[WHAT IS BEING ASKED] Would you retype the whole listing exactly?

[GIVEN MATERIAL]

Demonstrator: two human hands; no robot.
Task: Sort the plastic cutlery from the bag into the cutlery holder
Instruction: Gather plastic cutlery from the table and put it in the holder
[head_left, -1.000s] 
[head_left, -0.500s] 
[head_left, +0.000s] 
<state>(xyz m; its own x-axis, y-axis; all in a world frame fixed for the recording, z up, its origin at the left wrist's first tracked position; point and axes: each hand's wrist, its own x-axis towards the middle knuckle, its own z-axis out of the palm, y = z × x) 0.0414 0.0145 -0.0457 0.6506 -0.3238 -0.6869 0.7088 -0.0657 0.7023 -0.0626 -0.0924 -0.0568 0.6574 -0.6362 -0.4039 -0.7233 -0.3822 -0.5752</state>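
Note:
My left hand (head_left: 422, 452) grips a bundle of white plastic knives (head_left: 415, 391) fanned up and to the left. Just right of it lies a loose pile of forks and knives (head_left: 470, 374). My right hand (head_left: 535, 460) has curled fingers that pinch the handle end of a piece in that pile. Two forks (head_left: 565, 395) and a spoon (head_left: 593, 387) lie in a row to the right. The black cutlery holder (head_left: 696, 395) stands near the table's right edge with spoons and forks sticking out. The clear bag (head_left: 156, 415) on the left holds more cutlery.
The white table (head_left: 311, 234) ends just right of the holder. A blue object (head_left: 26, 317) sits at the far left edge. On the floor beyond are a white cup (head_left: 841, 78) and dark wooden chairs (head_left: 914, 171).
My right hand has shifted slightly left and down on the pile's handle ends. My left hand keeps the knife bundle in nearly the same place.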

[RESULT FOR THIS EXERCISE]
Demonstrator: two human hands; no robot.
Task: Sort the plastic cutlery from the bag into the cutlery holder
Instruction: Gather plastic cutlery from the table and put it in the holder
[head_left, -1.000s] 
[head_left, -0.500s] 
[head_left, +0.000s] 
<state>(xyz m; its own x-axis, y-axis; all in a world frame fixed for the recording, z up, its origin at the left wrist's first tracked position; point and axes: each hand's wrist, its own x-axis towards the middle knuckle, its own z-axis out of the palm, y = z × x) 0.0414 0.0145 -0.0457 0.6506 -0.3238 -0.6869 0.7088 -0.0657 0.7023 -0.0626 -0.0924 -0.0568 0.6574 -0.6362 -0.4039 -0.7233 -0.3822 -0.5752</state>
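Note:
My left hand (head_left: 422, 452) grips a bundle of white plastic knives (head_left: 415, 391) fanned up and to the left. Just right of it lies a loose pile of forks and knives (head_left: 470, 374). My right hand (head_left: 535, 460) has curled fingers that pinch the handle end of a piece in that pile. Two forks (head_left: 565, 395) and a spoon (head_left: 593, 387) lie in a row to the right. The black cutlery holder (head_left: 696, 395) stands near the table's right edge with spoons and forks sticking out. The clear bag (head_left: 156, 415) on the left holds more cutlery.
The white table (head_left: 311, 234) ends just right of the holder. A blue object (head_left: 26, 317) sits at the far left edge. On the floor beyond are a white cup (head_left: 841, 78) and dark wooden chairs (head_left: 914, 171).
My right hand has shifted slightly left and down on the pile's handle ends. My left hand keeps the knife bundle in nearly the same place.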

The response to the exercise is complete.